Exercise directions
Find and copy every line in the records that includes the string "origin".

Supplied material

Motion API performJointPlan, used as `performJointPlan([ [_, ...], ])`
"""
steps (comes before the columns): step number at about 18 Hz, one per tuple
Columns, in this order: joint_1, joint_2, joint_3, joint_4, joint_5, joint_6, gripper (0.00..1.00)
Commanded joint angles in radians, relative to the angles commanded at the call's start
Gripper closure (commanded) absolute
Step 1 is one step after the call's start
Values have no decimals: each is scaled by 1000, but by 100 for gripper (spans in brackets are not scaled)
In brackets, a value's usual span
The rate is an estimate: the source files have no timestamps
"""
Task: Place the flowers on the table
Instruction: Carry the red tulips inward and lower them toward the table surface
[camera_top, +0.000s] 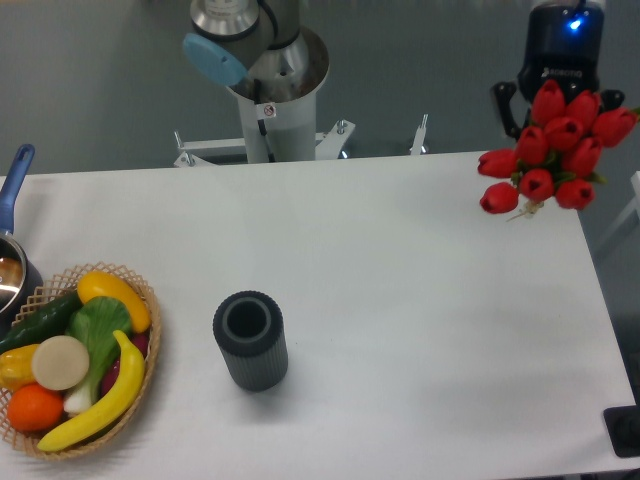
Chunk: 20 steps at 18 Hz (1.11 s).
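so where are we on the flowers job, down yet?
Done: the flowers are picked up, hanging at the gripper over the table's far right corner, clear of the dark cylinder. In hand: carrying them; the blooms hide the fingers, so grip can't be confirmed. Left: lowering them onto the table and releasing.

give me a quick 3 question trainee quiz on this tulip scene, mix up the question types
1. True or false: the flowers already lie flat on the table.
2. Multiple choice: where does the dark cylinder stand? A) inside the basket B) upright on the table, right of the basket C) under the tulips
3. Fill in: the curved yellow fruit in the basket is a ____.

Key
1. False: the bunch is up at the table's far right corner, in front of the gripper, whose jaws are hidden behind the blooms.
2. B
3. banana
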Motion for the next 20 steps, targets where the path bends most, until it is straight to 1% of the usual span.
performJointPlan([
  [1, -20, -5, -2, 0, 52, 2, 56],
  [2, -57, -17, 0, 2, 126, 6, 56],
  [4, -112, -41, 0, 0, 228, 21, 56],
  [7, -173, -78, -2, 2, 345, 23, 56],
  [10, -244, -135, 21, -3, 476, 20, 56],
  [13, -299, -179, 20, -5, 600, 20, 56],
  [15, -310, -202, 14, -3, 637, 20, 56],
  [20, -313, -242, 8, -3, 646, 15, 56],
])
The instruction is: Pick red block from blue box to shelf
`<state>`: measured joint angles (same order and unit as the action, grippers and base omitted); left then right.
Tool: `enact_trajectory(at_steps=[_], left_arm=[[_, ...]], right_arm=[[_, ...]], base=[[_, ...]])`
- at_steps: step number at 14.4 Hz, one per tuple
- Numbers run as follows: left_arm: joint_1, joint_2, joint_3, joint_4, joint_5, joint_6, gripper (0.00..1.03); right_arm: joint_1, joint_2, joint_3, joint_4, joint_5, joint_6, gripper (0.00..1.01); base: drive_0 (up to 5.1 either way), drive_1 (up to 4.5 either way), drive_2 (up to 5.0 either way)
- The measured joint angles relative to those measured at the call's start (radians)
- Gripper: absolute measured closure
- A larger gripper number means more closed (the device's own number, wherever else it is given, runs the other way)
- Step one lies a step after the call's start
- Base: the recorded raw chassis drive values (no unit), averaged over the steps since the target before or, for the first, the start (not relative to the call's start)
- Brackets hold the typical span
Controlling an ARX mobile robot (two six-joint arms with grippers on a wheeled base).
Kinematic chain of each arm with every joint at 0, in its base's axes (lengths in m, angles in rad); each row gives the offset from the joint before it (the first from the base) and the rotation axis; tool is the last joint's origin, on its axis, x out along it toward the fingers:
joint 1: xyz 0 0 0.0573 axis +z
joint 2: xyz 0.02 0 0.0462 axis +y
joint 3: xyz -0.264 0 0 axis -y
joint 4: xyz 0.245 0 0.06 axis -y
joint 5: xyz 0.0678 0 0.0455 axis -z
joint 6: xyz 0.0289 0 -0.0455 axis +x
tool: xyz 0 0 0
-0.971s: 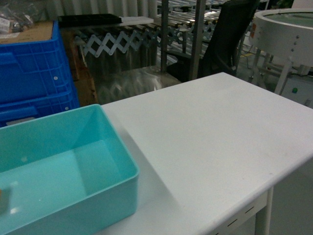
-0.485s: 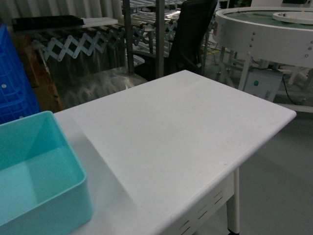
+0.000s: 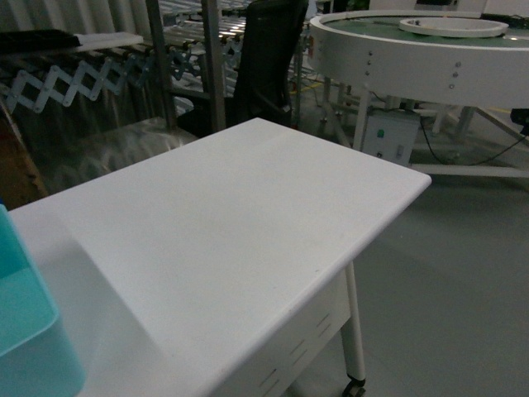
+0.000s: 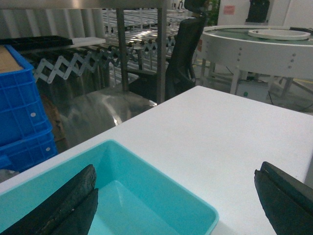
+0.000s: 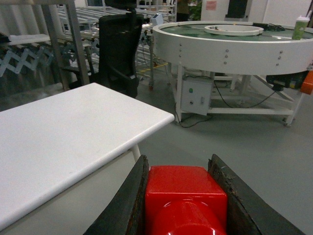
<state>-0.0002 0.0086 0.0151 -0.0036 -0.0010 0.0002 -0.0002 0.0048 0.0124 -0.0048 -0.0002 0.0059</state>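
Observation:
The red block (image 5: pixel 186 196), glossy with a round stud facing the camera, sits clamped between the dark fingers of my right gripper (image 5: pixel 179 163), which hangs out past the table's edge over the grey floor. My left gripper (image 4: pixel 177 177) stands wide open above the near corner of the blue box (image 4: pixel 146 196), whose visible inside holds nothing. In the head view only a corner of the blue box (image 3: pixel 25 331) shows at the lower left, and neither gripper appears there. The shelf is out of view.
The white table (image 3: pixel 223 231) ends in a rounded corner at the right. Behind it stand a steel frame with roller rails (image 3: pixel 213 58), a black chair (image 3: pixel 264 58) and a scissor conveyor (image 3: pixel 66 78). A white round table (image 3: pixel 421 50) is at right; blue crates (image 4: pixel 22 117) at left.
The head view has swung to the right: the blue box has slid almost out at the left, the blue crates have left the view, and the round table and floor have come in.

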Motion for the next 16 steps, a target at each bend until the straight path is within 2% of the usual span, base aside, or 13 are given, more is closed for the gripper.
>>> enact_trajectory(at_steps=[16], left_arm=[[0.0,0.0,0.0,0.0,0.0,0.0,0.05]], right_arm=[[0.0,0.0,0.0,0.0,0.0,0.0,0.72]], base=[[-1.6,-1.58,-1.6]])
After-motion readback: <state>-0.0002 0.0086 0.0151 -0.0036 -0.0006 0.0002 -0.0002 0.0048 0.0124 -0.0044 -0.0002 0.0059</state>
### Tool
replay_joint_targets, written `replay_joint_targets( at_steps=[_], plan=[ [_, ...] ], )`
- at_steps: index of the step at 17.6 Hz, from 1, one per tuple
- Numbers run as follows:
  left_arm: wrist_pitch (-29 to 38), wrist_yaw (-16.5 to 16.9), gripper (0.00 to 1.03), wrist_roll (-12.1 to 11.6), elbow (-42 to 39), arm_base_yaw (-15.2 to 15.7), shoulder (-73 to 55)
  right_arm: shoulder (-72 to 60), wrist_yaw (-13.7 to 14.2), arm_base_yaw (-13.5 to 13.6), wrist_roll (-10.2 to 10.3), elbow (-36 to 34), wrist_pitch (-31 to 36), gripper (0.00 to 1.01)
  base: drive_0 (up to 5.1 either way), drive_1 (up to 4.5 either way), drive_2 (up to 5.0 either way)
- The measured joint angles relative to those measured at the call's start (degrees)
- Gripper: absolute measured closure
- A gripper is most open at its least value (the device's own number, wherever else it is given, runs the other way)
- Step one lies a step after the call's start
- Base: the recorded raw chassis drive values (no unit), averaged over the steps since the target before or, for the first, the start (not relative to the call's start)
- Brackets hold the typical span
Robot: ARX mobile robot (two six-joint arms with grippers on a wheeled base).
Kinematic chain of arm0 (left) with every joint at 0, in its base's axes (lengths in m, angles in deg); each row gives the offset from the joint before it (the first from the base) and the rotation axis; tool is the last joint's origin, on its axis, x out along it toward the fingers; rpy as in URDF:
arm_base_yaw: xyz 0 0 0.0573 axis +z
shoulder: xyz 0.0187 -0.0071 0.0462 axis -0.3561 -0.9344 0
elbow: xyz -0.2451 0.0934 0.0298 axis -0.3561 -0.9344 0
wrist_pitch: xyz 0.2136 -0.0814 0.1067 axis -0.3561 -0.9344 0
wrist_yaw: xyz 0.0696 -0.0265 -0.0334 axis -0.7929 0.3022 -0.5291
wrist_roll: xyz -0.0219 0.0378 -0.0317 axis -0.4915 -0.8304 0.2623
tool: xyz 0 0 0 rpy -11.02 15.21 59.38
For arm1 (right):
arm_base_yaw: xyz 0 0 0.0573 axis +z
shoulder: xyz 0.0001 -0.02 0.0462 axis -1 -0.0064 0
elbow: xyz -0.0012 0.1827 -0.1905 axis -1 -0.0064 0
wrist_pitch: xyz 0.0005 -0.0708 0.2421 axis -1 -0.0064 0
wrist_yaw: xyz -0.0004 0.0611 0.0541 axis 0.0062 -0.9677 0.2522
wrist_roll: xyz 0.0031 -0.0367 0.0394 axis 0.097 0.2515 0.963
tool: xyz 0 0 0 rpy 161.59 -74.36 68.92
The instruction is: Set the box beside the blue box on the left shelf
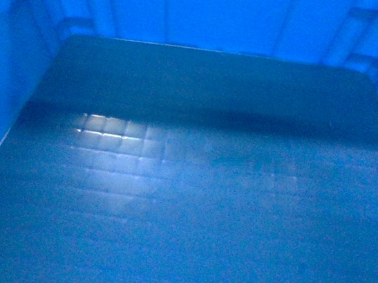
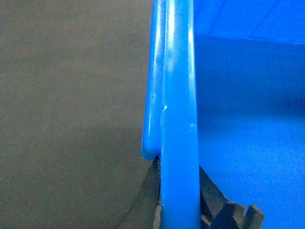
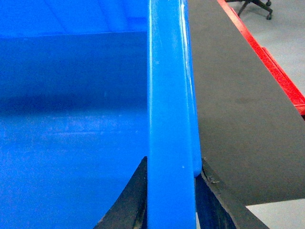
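While each hand, left hand and right hand, is clamped astride a rim of the box (glossy blue, grid-embossed floor), it fills the head view, above a dark surface edged red.

You see the box as smooth blue plastic, its grid-embossed floor glossy with a glare patch at left; beside its shiny rim lies a matt dark-grey surface.

Dark matte surface, red strip along its edge, chair base (black, wheeled) beyond
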Motion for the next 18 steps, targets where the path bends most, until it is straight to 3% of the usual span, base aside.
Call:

Exercise answer
Kinematic chain of each arm with every joint at 0, in its base's axes (lengths in m, angles in rad); each row gives the offset from the joint before it (the first from the base) and the rotation axis; tool is the last joint's origin, on its axis, x out along it toward the fingers:
Kinematic chain of arm0 (left) with every joint at 0, in its base's axes (lengths in m, angles in deg); each row gives the offset from the joint before it (the first from the base) and the rotation axis; tool is the last joint's origin, on its axis, x out along it toward the fingers; rpy as in URDF:

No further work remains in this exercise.